1. Retarded.

    The first suspect in the cancellation of the flights was the antiquated navigational equipment that had broken down a couple of weeks ago. Because of the adverse attitude towards immediate replacement of the broken technology taken so publicly by the incoming (and now sitting) President, purchase of the replacement was postponed until the new administration phased itself in.
    Relocate - FIRST PERSON By Alex Magno | The Philippine Star News Opinion

    Magno is very good at this. He loves to slip in little digs and pro-GMA support in the middle of his long-winded columns. Just subtle, but unless you are critically reading you just skim right over them.

    Take this one for instance. Some now the failure of the NAIA equipment, the lack of maintenance (and it is a serious lack of maintenance), the poor airport infrastructure and so forth…are President Aquino’s fault. For some obscure reason (relating to fear, I guess?).

    Wait, I thought GMA was a great president because she never stopped working and always did what was right and true and just? So, that big bad ol President Aquino, who just took over less than a week ago, is responsible for the decayed nature of our travel infrastructure because we all knew he was going to be President nine years ago and absolutely didn’t let poor ‘ittle overburdened GMA and her administration enact any needed reforms or you know, maintain stuff properly.

    Long sentence and yet it still made more sense than Alex Magno today.

    Tagged #Alex Magno
     

  2. "For instance, two columnists of Philippine Star—Alexander Magno and Domini Torrevillas—-were named members of the National Historical Institute on March 4 and 5, respectively, with a tenure of office expiring on 2016."
    — 

    More ‘midnight appointments - ABS-CBN

    Good lord almighty. If it were actually impossible (I shouldn’t say that, anything is possible) I think the field of history is actually going to get worse in the country. Worse.

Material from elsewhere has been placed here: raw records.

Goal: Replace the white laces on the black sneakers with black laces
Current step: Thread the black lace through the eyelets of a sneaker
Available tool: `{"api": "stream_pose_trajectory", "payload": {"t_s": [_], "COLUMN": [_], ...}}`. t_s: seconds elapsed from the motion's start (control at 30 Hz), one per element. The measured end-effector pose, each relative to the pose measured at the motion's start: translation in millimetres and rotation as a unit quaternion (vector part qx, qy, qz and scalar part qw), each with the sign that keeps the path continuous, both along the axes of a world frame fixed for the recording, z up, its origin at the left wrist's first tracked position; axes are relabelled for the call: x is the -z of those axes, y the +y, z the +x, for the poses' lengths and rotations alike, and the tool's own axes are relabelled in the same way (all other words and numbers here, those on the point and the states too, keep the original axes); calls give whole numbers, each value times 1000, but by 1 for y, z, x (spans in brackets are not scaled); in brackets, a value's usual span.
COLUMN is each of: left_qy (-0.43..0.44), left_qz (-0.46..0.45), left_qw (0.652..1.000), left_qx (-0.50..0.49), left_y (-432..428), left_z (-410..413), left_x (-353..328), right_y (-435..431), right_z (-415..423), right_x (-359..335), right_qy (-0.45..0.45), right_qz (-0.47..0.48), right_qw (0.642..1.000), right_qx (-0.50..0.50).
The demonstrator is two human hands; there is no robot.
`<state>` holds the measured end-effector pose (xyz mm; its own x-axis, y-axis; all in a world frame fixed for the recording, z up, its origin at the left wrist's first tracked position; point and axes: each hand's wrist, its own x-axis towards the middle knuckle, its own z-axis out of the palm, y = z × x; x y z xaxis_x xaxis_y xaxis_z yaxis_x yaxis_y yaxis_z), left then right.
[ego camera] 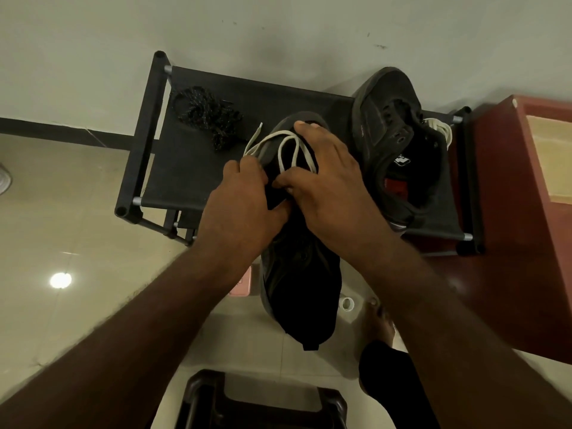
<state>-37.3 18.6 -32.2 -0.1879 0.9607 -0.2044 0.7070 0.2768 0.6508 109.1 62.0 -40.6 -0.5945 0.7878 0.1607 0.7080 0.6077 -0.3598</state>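
A black sneaker (301,274) is held in front of me over the near edge of a black rack, toe pointing away. Loops of its white lace (286,147) lie loose over the toe end. My left hand (244,199) grips the sneaker's left side by the lace holes. My right hand (325,178) lies over the top of the sneaker, its fingers pinching the white lace near the tongue. The second black sneaker (399,140) lies unlaced on the rack at right, a white lace (441,128) bunched behind it. The black laces (204,116) sit in a tangle at the rack's left.
The black fabric-topped rack (192,168) stands against a white wall. A red-brown cabinet (523,212) is at right. A dark stool (263,404) is below me. On the tiled floor lie a pink phone (241,284) and a small tape roll (347,303), beside my foot (376,323).
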Motion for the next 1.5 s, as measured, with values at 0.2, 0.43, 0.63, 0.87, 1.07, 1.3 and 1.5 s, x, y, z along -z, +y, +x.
{"api": "stream_pose_trajectory", "payload": {"t_s": [0.2,0.43,0.63,0.87,1.07,1.3,1.5], "left_qy": [-1,2,3,8,5,-2,15], "left_qz": [-2,-2,3,1,4,2,-3], "left_qw": [1000,1000,1000,1000,1000,1000,1000], "left_qx": [-1,1,-3,3,7,2,1], "left_y": [0,-1,-3,-3,-2,-2,-1], "left_z": [-1,-1,-3,-2,-3,-4,-2], "left_x": [2,2,-1,-2,1,0,-1], "right_y": [0,0,7,1,-1,3,1], "right_z": [0,-3,2,4,1,-1,2], "right_x": [-1,0,-1,-10,1,-8,-17], "right_qy": [4,14,231,221,65,291,290], "right_qz": [-15,-10,-47,2,-21,-72,-112], "right_qw": [1000,999,959,966,997,935,921], "right_qx": [15,29,156,137,48,192,235]}}
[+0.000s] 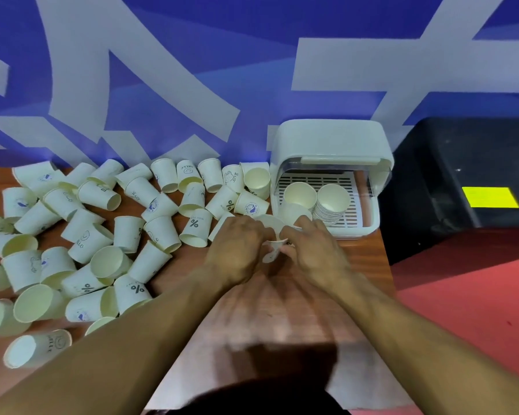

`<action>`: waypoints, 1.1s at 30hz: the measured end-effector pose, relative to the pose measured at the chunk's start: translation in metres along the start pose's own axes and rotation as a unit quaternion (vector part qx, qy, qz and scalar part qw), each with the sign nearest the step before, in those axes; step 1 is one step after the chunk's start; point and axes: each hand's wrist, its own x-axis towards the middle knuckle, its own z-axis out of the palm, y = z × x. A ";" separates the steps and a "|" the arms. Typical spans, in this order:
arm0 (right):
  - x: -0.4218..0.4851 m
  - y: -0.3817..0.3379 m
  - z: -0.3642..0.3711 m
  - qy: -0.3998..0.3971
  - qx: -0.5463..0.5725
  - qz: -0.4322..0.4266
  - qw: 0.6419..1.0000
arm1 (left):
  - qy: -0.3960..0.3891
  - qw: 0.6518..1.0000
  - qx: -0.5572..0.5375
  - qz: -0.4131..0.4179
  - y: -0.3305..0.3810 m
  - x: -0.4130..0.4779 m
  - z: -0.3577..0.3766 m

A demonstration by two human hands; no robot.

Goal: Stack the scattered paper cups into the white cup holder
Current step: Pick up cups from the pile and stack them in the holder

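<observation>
Several pale paper cups (126, 205) lie scattered over the left half of the wooden table (288, 310), most on their sides. The white cup holder (330, 139) stands at the back right with its lid raised. Inside it lean two stacks of cups, one (331, 202) on the right and one (299, 196) on the left. My left hand (237, 250) and my right hand (315, 253) meet just in front of the holder. Both are closed around a paper cup (272, 244) held between them, its open mouth facing the holder.
A black bin (462, 163) with a yellow label stands right of the table on a red floor (477, 310). A blue and white wall (192, 70) rises directly behind the table. The table's right edge runs just beside the holder.
</observation>
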 end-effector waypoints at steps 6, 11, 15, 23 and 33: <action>-0.009 0.015 -0.034 0.113 -0.011 0.026 0.993 | 0.062 0.998 -0.007 0.006 0.015 0.019 -0.014; -0.006 0.040 -0.060 0.206 -0.056 0.063 0.975 | 0.131 0.991 0.020 0.005 0.026 0.044 -0.025; -0.005 0.061 -0.064 0.286 -0.102 0.063 0.951 | 0.140 0.990 0.030 0.004 0.034 0.064 -0.026; 0.011 0.077 -0.058 0.319 -0.110 0.030 0.941 | 0.109 0.992 0.066 0.003 0.040 0.094 -0.016; 0.040 0.091 -0.024 0.226 -0.116 0.026 0.967 | 0.068 0.993 0.097 0.026 0.030 0.113 0.003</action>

    The NHI is tasked with taking care of Philippine history. You need, on the board, experienced and well-informed historians, sociologists and anthropologists. Not a misguided economist and I don’t know what Tordevillas is. A paid hack?

     

  3. GMA Apologists on the loose

    The worst part of making all these decisions is that there is no unified quantitative measure for declaring success of failure. Each achievement will have to percolate in political and economic time — and even then might seem to evaporate.
    It has been fashionable to try and tar the outgoing administration with the tag “transactional politics.” As a political scientist, the term always struck me as a redundancy. All politics is transactional in the etymological sense of that term. Every political actor deals with an endless cycle of action and counteraction, stimuli and responses.
    Only tyrants can think of their actions as having no counteractions. The curse of democratic leadership is that effective leaders need to compromise, cut deals and find win-win solutions to even the most intractable problems.
    Urgent tasks (1) - FIRST PERSON By Alex Magno | The Philippine Star News Opinion

    Oh Magno, here we go again with the thinly veiled GMA apologies.

    Anyway, I do disagree completely with his not so subtle assertion that there are no defined qualitative measures for the success or failure of the GMA administration. They were signed into international agreement in 2000 and GMA even designed her Medium-Term Development Plan from 2004-2010 around them. And her track record in achieving the Millennium Development Goals has been abysmal.

    In terms of eradication of extreme poverty, we have backslid since 2003. In terms of primary school enrollment we have backslid. As a matter of fact, our education metrics are the worse of any country with our comparable per capita GDP. Population growth does not explain that. Only failure in government does.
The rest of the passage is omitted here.